Specifically, I am trying to determine whether a call is still
considered native-SIP if a call originates as TDM, but is converted from
TDM to data before leaving the customer's premises.  I am hoping that
there is a standard definition that states the point of origination
(whether it is at the point of where the call leaves the customer
premises, or before then-at the equipment level) for determining whether
a call is native-SIP.

To the best of my knowledge, IETF documents do not make a distinction
between "native" and "non-native" modalities as you describe them.

On my desk here, I have a Linksys terminal adapter with an analog phone
plugged into it. Is that native SIP or not?
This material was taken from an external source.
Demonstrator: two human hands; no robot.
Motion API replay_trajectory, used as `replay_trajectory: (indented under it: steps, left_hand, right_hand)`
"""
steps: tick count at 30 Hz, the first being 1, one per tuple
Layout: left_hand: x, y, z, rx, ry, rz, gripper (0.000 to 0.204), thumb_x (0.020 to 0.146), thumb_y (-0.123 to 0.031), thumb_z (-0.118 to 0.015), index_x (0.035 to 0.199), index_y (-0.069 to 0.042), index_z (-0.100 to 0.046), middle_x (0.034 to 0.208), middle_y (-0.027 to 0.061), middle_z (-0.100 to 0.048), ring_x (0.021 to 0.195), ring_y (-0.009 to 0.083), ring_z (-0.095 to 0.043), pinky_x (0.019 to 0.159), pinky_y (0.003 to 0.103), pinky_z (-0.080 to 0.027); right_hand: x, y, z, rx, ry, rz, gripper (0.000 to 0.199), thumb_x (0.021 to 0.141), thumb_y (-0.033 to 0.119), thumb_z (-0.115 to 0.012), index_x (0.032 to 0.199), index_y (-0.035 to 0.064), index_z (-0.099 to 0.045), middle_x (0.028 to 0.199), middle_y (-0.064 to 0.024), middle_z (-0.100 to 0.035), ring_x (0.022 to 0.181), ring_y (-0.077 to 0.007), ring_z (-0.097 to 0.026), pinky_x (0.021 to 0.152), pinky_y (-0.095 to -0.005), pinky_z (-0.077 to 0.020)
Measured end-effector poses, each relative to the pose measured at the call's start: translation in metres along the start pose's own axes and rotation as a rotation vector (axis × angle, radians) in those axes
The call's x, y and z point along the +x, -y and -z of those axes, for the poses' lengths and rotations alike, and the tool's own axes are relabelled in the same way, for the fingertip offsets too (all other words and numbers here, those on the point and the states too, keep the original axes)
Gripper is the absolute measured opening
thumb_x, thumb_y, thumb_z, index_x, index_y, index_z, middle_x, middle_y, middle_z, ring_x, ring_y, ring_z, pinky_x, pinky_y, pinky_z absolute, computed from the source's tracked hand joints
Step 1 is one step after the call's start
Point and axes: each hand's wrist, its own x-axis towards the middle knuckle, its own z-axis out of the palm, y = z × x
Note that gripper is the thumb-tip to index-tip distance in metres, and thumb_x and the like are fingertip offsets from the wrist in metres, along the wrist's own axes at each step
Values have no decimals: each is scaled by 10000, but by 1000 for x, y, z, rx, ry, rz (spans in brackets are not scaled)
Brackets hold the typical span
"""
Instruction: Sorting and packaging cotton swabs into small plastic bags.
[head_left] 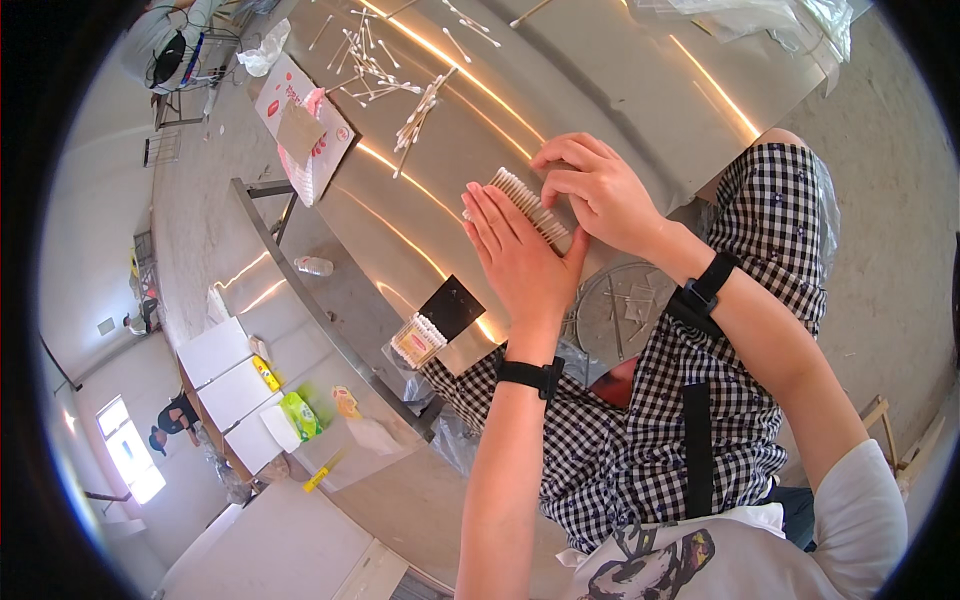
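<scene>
A white printed T-shirt [755, 565] and black-and-white checked trousers [600, 450] are worn, and black bands [524, 374] are strapped around both wrists. The left hand [522, 250] is laid almost flat, fingers together, over a row of cotton swabs [526, 203] lined up side by side at the near edge of the metal table [640, 130]. The right hand [605, 195] is held just beside the row, its fingers loosely bent; whether a swab is pinched there cannot be told. To the left, a clear pack of swabs [418, 340] is placed beside a black square piece [452, 306]. Farther along the tabletop, loose swabs [366, 82] are scattered, some heaped together, near a white-and-pink printed sheet [277, 95]. Clear plastic bags [805, 28] are bunched at the far right. Beyond, a transparent bottle [314, 266] is seen, and white boxes [212, 352] and a green pack [300, 415] are set out. In the background, a person in a dark cap [158, 438] is seen near a bright window [130, 450].
</scene>
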Motion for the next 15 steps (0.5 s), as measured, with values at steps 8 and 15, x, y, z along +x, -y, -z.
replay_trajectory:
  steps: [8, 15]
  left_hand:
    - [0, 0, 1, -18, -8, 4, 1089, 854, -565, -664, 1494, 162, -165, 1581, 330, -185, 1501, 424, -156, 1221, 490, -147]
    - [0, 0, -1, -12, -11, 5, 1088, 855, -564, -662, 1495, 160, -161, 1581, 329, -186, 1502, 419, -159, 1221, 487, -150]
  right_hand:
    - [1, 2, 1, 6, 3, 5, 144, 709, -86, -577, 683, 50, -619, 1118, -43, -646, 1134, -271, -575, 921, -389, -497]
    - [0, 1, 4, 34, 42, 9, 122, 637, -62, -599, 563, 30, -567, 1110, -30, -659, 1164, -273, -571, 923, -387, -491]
To a third party observer,
there is no apparent difference between this arrangement and a nearby
Linksys SIP phone. So at this level, I'd argue that the distinction
between native and non-native has no useful meaning.


However, IETF does talk about the PSTN-anchored identity problem. For
example, if a call originates in TDM space and uses a PSTN telephone
number as its source identifier, can we really trust that identifier for
use in an RFC 4474 Identity header? Caller-ID is notoriously easy to spoof.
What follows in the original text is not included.